January 10, 2010, 5:12 pm • Tags: , ,

icon_05Rubin’s vase is a famous set of cognitive optical illusions developed around 1915 by the Danish psychologist Edgar Rubin. The illusion generally presents the viewer with a mental choice of two interpretations, each of which is valid. Often, the viewer sees only one of them, and only realizes the second valid interpretation after some time or prompting. When the viewer attempts to simultaneously see the interpretations together, they suddenly cannot see the first interpretation anymore, and no matter how they try they simply cannot encompass both interpretations simultaneously; one occludes the other.
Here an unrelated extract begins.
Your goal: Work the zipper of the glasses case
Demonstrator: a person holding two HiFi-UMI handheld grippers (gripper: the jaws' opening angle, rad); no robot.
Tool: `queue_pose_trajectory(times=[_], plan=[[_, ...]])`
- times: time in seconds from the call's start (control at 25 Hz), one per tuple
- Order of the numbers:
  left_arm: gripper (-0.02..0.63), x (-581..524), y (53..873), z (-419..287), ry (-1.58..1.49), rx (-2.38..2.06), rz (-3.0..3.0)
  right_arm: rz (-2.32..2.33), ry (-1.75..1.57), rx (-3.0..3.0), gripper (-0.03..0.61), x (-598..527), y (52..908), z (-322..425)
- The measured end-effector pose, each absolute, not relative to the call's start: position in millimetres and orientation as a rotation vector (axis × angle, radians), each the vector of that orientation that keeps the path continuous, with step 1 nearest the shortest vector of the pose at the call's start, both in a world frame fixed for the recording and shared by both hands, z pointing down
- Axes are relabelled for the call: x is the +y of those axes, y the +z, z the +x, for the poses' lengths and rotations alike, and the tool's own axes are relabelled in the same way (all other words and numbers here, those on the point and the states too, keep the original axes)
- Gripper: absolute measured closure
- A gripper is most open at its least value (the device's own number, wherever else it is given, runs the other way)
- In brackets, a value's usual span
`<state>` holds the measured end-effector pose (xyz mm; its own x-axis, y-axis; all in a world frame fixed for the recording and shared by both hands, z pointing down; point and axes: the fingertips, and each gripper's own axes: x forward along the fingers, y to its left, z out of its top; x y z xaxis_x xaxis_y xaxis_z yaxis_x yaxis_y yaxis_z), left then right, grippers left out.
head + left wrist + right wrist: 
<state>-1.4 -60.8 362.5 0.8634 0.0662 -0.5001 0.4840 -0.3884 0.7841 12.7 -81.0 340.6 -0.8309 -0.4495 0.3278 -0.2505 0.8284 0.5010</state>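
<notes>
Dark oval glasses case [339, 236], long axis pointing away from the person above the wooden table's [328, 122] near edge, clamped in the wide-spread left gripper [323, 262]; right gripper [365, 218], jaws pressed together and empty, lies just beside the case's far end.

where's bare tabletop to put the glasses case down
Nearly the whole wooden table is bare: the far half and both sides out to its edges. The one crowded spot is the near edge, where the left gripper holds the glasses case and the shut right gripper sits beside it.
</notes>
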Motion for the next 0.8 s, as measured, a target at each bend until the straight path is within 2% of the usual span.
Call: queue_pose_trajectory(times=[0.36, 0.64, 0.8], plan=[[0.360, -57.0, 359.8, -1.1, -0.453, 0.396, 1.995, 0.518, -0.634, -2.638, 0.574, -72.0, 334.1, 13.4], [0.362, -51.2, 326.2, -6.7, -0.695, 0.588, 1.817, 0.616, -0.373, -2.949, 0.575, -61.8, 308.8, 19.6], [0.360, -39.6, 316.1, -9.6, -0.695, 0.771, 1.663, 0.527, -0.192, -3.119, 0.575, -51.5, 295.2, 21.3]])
The illusions are useful because they are an intuitive demonstration of the figure-ground distinction the brain makes during visual perception. Rubin’s figure-ground distinction influenced the Gestalt psychologists, who discovered many similar illusions themselves. It involves higher-level cognitive pattern matching in which the overall picture determines its mental interpretation, rather than the net effect of the individual pieces.

Normally the brain classifies images by what surrounds what, establishing depth and relationships. If something surrounds another thing, the surrounded object is seen as figure, and the presumably further away (and hence background) object is the ground, and vice versa. This makes sense, since if a piece of fruit is lying on the ground, one would want to pay attention to the “figure” and not the “ground”.

However, when the contours are not so unequal, ambiguity starts to creep into the previously simple inequality and the brain must begin “shaping” what it sees. It can be shown that this shaping overrides and is at a higher level than feature recognition processes that pull together the face and the vase images. One can think of the lower levels putting together distinct regions of the picture (each region of which makes sense in isolation), but when the brain tries to make sense of it as a whole, contradictions ensue, and patterns must be discarded.